◆ EXERCISE INSTRUCTIONS ◆
Each record below is to be copied word for word, with pictures removed.

◆ DATA ◆

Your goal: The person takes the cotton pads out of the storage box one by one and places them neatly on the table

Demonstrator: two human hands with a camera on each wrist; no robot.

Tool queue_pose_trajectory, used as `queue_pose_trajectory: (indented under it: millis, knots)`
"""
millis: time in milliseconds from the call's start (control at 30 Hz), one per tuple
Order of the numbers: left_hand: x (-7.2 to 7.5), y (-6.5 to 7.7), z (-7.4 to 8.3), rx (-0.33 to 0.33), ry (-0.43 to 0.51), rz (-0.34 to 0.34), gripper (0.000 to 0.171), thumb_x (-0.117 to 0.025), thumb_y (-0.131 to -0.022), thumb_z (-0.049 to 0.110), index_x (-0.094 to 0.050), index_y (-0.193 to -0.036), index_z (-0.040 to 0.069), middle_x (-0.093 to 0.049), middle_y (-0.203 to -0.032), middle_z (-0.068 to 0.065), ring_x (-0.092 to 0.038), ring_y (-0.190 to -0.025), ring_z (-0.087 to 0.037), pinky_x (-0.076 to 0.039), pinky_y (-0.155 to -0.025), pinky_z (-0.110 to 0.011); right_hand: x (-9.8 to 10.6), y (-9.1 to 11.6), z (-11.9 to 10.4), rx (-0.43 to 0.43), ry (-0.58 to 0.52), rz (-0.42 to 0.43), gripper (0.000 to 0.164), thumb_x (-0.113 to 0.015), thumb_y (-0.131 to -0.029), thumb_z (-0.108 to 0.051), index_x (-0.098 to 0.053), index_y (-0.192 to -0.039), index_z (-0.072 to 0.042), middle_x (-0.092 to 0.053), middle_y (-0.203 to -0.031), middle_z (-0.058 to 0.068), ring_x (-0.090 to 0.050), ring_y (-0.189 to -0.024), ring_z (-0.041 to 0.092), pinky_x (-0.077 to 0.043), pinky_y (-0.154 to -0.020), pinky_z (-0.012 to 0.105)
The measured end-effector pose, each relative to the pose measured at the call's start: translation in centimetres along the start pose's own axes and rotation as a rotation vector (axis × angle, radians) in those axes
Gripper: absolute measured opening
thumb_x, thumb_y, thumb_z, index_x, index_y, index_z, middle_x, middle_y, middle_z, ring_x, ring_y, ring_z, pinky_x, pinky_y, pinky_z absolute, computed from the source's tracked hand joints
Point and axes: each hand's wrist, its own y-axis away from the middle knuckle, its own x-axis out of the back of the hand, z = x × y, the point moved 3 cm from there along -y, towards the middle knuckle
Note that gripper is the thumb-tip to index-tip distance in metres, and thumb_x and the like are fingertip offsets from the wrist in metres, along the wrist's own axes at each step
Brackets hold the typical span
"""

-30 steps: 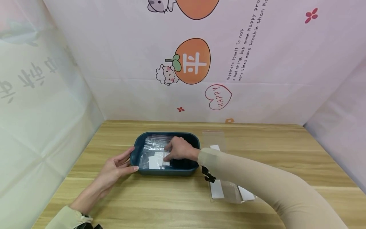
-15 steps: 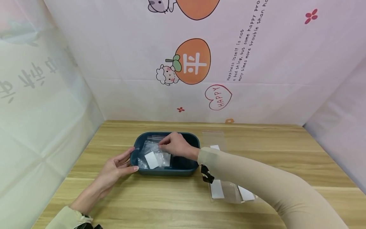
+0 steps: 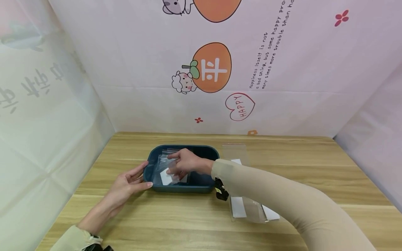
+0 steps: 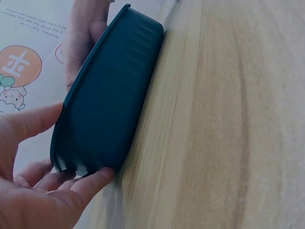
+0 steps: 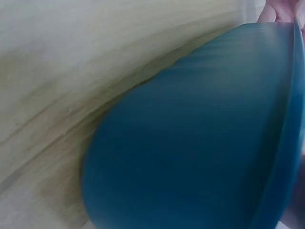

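A dark teal plastic bin (image 3: 182, 189) stands on the wooden table, holding clear zip bags (image 3: 162, 160) with white cards (image 3: 165, 177) in them. My left hand (image 3: 125, 186) grips the bin's left end, thumb and fingers against its outside in the left wrist view (image 4: 52, 191). Inside the bin, my right hand (image 3: 190, 162) reaches over the bags, index finger and thumb spread apart; it covers part of them. Whether its other fingers touch a bag is hidden. The right wrist view mostly shows the bin's outer wall (image 5: 190, 129).
Right of the bin, partly under the right forearm, lie clear zip bags with white pieces (image 3: 238, 208) on the table (image 3: 176, 223). A printed cloth backdrop (image 3: 141, 87) rises behind the table, with pale cloth at both sides.
My right hand pinched and shifted a bag half a second ago; now its fingers are spread and lie a little lower and further left. The bagged cards have shifted. The left hand stays put.
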Motion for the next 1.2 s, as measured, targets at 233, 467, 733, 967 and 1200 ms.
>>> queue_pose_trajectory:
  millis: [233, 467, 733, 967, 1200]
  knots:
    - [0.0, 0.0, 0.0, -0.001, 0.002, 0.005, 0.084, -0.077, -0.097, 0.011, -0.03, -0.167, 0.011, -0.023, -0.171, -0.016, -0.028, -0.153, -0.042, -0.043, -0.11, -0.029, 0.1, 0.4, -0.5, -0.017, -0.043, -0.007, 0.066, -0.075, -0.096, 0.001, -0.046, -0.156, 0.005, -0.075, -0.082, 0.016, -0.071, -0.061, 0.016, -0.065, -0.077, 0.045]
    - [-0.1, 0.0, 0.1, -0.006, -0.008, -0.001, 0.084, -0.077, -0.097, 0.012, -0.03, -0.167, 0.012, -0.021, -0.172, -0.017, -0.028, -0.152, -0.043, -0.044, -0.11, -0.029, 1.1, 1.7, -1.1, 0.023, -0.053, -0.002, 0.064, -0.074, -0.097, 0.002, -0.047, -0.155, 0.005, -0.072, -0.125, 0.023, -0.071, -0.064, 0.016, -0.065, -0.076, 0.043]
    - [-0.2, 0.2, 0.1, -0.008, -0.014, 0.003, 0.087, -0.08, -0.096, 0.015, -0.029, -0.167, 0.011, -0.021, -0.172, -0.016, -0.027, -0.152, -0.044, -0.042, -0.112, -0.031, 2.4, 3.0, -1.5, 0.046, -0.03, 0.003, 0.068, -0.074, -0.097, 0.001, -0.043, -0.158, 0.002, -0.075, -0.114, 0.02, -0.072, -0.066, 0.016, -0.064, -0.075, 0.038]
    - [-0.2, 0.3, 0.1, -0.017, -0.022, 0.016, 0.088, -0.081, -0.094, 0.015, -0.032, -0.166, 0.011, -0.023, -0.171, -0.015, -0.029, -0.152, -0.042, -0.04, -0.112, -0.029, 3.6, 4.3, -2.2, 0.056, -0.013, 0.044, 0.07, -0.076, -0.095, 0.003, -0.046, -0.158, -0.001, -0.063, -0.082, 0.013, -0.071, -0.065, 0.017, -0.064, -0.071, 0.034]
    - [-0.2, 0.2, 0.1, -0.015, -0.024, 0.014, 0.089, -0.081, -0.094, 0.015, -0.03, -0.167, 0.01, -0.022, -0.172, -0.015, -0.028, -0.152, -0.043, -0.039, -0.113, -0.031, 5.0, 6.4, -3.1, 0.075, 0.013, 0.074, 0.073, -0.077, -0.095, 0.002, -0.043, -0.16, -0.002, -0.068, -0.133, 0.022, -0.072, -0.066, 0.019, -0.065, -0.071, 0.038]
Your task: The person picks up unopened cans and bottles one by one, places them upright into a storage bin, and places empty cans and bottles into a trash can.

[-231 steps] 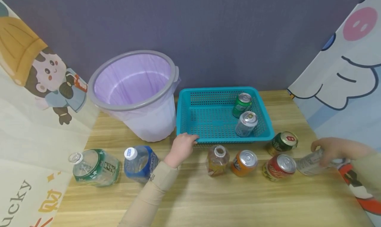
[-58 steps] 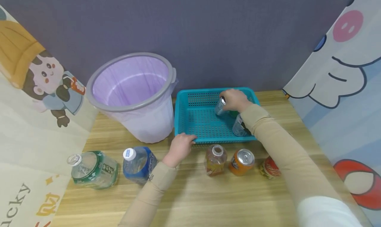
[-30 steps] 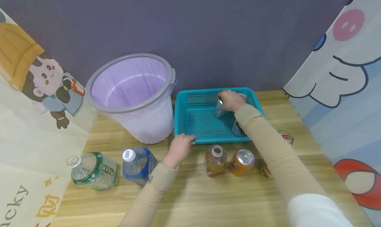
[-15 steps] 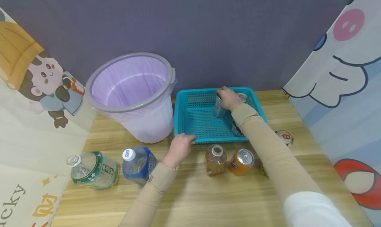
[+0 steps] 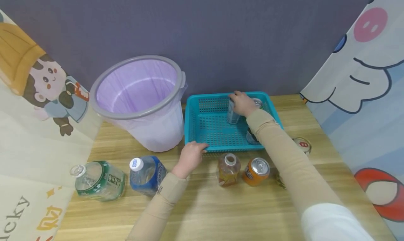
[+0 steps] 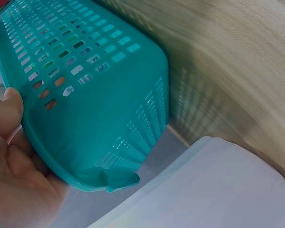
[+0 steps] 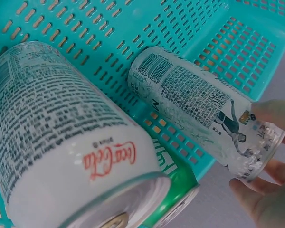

◆ SOLUTION ◆
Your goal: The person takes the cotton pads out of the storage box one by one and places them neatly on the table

Demonstrator: two human hands with a camera on each wrist; no robot.

Tool queue_pose_trajectory, used as `queue_pose_trajectory: (indented under it: millis, knots)`
"""
millis: time in milliseconds from the call's start (control at 30 Hz), one per tuple
Order of the numbers: left_hand: x (-7.2 to 7.5), y (-6.5 to 7.7), z (-7.4 to 8.3), rx (-0.33 to 0.33), ry (-0.43 to 0.51), rz (-0.34 to 0.34), gripper (0.000 to 0.171), thumb_x (-0.117 to 0.025), thumb_y (-0.131 to -0.022), thumb_z (-0.049 to 0.110), index_x (-0.094 to 0.050), index_y (-0.193 to -0.036), index_z (-0.040 to 0.069), middle_x (-0.093 to 0.049), middle_y (-0.203 to -0.032), middle_z (-0.068 to 0.065), ring_x (-0.092 to 0.038), ring_y (-0.190 to -0.025), ring_z (-0.087 to 0.037), pinky_x (-0.076 to 0.039), pinky_y (-0.155 to -0.025), pinky_z (-0.110 to 0.011); right_hand: x (-9.8 to 10.6), y (-9.1 to 11.6), z (-11.9 to 10.4), rx (-0.43 to 0.43), ry (-0.58 to 0.52), rz (-0.42 to 0.43), gripper (0.000 to 0.164), thumb_x (-0.113 to 0.015), thumb_y (-0.131 to -0.029), thumb_z (-0.108 to 0.051), index_x (-0.098 to 0.053), index_y (-0.192 to -0.039), index_z (-0.072 to 0.042), middle_x (-0.092 to 0.053), middle_y (-0.203 to -0.031), middle_z (-0.058 to 0.068), ring_x (-0.090 to 0.050), ring_y (-0.189 to -0.024), ring_z (-0.041 to 0.092), pinky_x (-0.077 to 0.043), pinky_y (-0.154 to -0.020), pinky_z (-0.012 to 0.105)
The measured end-effector pose, each relative to the pose measured at the call's start: translation in centimetres along the start pose's own axes and rotation as a rotation vector (axis × angle, radians) in those axes
Gripper: absolute measured opening
thumb_x, thumb_y, thumb_z, index_x, index_y, index_z, middle_x, middle_y, middle_z, ring_x, ring_y, ring_z, pinky_x, pinky_y, pinky_z absolute, computed from the source's tracked hand joints
Point and axes: each hand's wrist, its own y-axis away from the middle knuckle, its own x-axis out of the back of the hand, z = x × y, the point moved 3 cm from there along -y, towards the middle knuckle
Note that gripper is the thumb-tip to index-tip distance in metres, and thumb_x and the like are fingertip offsets from the wrist in metres, along the wrist's own axes at each step
Brackets hold the typical span
"""

-30 steps: 
-15 steps: 
+0 steps: 
+0 steps: 
+0 steps: 

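A dark teal plastic bin (image 3: 182, 189) stands on the wooden table, holding clear zip bags (image 3: 162, 160) with white cards (image 3: 165, 177) in them. My left hand (image 3: 125, 186) grips the bin's left end, thumb and fingers against its outside in the left wrist view (image 4: 52, 191). Inside the bin, my right hand (image 3: 190, 162) reaches over the bags, index finger and thumb spread apart; it covers part of them. Whether its other fingers touch a bag is hidden. The right wrist view mostly shows the bin's outer wall (image 5: 190, 129).
Right of the bin, partly under the right forearm, lie clear zip bags with white pieces (image 3: 238, 208) on the table (image 3: 176, 223). A printed cloth backdrop (image 3: 141, 87) rises behind the table, with pale cloth at both sides.
My right hand pinched and shifted a bag half a second ago; now its fingers are spread and lie a little lower and further left. The bagged cards have shifted. The left hand stays put.
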Motion for the next 1.2 s, as measured, targets at 233, 467, 733, 967 and 1200 ms.
>>> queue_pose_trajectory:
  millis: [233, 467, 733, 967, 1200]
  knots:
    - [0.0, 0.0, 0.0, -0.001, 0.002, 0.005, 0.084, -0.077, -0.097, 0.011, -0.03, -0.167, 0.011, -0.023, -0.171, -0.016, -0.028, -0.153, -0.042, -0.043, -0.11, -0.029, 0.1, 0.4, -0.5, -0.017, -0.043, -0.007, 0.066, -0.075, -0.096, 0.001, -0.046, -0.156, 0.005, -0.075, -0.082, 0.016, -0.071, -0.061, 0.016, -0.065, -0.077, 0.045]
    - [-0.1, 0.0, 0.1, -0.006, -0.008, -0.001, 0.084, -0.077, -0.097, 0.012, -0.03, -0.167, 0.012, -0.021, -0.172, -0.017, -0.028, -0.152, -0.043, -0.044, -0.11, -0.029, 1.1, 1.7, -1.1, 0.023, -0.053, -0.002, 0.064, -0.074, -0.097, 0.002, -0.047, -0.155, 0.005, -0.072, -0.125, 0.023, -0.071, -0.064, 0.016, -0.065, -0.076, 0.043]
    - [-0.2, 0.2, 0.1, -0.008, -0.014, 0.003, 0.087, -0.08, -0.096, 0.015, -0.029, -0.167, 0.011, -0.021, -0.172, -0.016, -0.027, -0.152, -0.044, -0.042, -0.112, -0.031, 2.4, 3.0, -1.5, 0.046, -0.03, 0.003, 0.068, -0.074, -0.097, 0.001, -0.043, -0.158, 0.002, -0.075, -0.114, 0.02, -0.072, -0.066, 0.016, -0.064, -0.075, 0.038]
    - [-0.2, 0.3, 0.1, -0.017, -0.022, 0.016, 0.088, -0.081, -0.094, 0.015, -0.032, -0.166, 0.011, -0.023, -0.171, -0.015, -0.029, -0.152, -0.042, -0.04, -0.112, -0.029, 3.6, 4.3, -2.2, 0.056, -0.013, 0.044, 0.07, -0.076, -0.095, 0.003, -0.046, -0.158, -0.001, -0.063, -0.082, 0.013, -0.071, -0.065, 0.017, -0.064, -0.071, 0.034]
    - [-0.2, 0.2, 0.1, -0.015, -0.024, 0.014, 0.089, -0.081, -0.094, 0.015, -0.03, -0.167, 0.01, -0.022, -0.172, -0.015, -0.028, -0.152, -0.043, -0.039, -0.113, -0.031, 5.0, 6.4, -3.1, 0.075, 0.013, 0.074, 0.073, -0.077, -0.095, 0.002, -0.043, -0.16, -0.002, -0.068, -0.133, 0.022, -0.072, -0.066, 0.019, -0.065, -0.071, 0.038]
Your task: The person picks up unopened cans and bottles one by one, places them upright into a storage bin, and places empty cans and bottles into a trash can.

[-231 steps] 
[-58 steps] 
[-30 steps] 
[-15 steps] 
[+0 steps] 
[+0 steps] 
[+0 steps] 

No further output is needed for this exercise.